1

I have a data structure in Cython that uses a char * member.

What is happening is that the member value seems to lose its scope outside of a function that assigns a value to the member. See this example (using IPython):

[nav] In [26]: %%cython -f 
      ...: ctypedef struct A: 
      ...:     char *s 
      ...:      
      ...: cdef char *_s 
      ...:      
      ...: cdef void fn(A *a, msg): 
      ...:     s = msg.encode() 
      ...:     a[0].s = s 
      ...:  
      ...: cdef A _a 
      ...: _a.s = _s 
      ...: fn(&_a, 'hello') 
      ...: print(_a.s)          
      ...: print(b'hola') 
      ...: print(_a.s)          
b'hello'
b'hola'
b"b'hola'"

It looks like _a.s is deallocated outside of fn and is being assigned any junk that is in memory that fits the slot.

This happens only under certain circumstances. For example, if I assign b'hello' to s instead of the encoded string inside fn(), the correct string is printed outside of the function.

As you can see, I also added an extra declaration for the char variable and assigned it to the struct before executing fn, to make sure that the _a.s pointer does not get out of scope. However, my suspect is that the problem is assigning the member to a variable that is in the function scope.

What is really happening here, and how do I resolve this issue?

Thanks.

user3758232
  • 758
  • 5
  • 19

1 Answers1

1

Your problem is, that the pointer a.s becomes dangling in the fn-function as soon as it is created.

When calling msg.encode() the temporary byte-object s is created and the address of its buffer is saved to a.s. However, directly afterwards (i.e. at the exit from the function) the temporary bytes-object gets destroyed and the pointer becomes dangling.

Because the bytes object was small, Python's memory manager manages its memory in the arena - which guaranties that there is no segfault when you access the address (lucky you).

While the temporary object is destroyed, the memory isn't overwritten/sanatized and thus it looks as if the temporary object where still alive from A.s's point of view.

Whenever you create a new bytes-object similar in size to the temporary object, the old memory from the arena might get reused, so that your pointer a.s could point to the buffer of the newly allocated bytes-object.

Btw, would you use a[0].s = msg.encode() directly (and I guess you did), the Cython would not build and tell you, that you try to say reference to a temporary Python object. Adding an explicit reference fooled the Cython, but didn't help your case.

So what to do about it? Which solution is appropriate depends on the bigger picture, but the available strategies are:

  1. Manage the memory of A.s. I.e. manually reserve memory, copy from the temporary object, free memory as soon as done.
  2. Manage reference counting: Add a PyObject * to the A-struct.

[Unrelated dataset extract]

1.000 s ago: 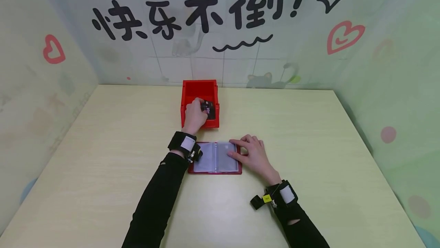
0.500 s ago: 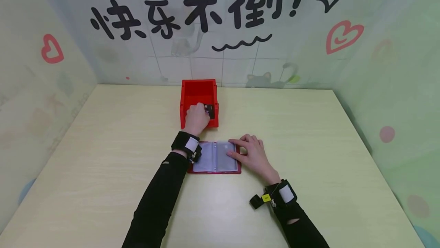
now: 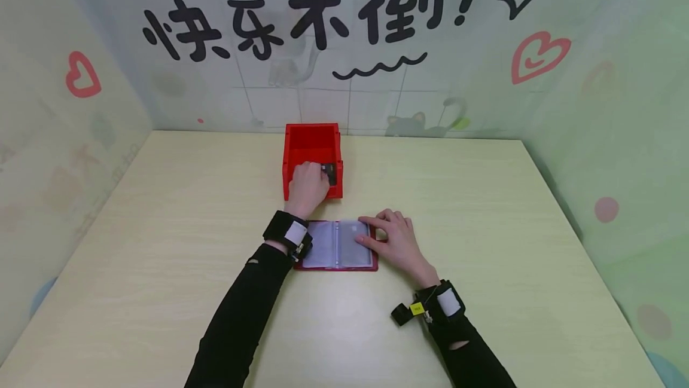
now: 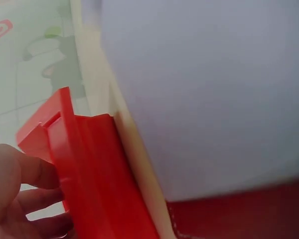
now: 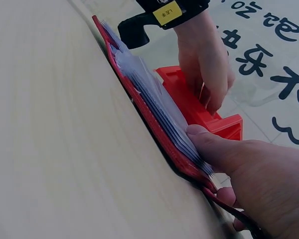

Assign the temporary object ot it (don't forget to increase the reference counter manually), decrease reference counter as soon as done.
  3. Collect references of temporary objects into a pool (e.g. a list), which would keep them alive. Clear the pool as soon as objects aren't needed.

Not always the best, but easiest is the option 3 - you neither have to manage the memory not the reference counting:

%%cython
...
pool=[]   
cdef void fn(A *a, msg):    
    s = msg.encode()
    pool.append(s) 
    a[0].s = s

While this doesn't solve the principal problem, using PyUnicode_AsUTF8 (inspired by this answer) might be a satisfactory solution in this case:

%%cython

# it is not wrapped by `cpython.pxd`:
cdef extern from "Python.h":
    const char* PyUnicode_AsUTF8(object unicode)
...

cdef void fn(A *a, msg): 
 a[0].s = PyUnicode_AsUTF8(msg) # msg.encode() uses utf-8 as default.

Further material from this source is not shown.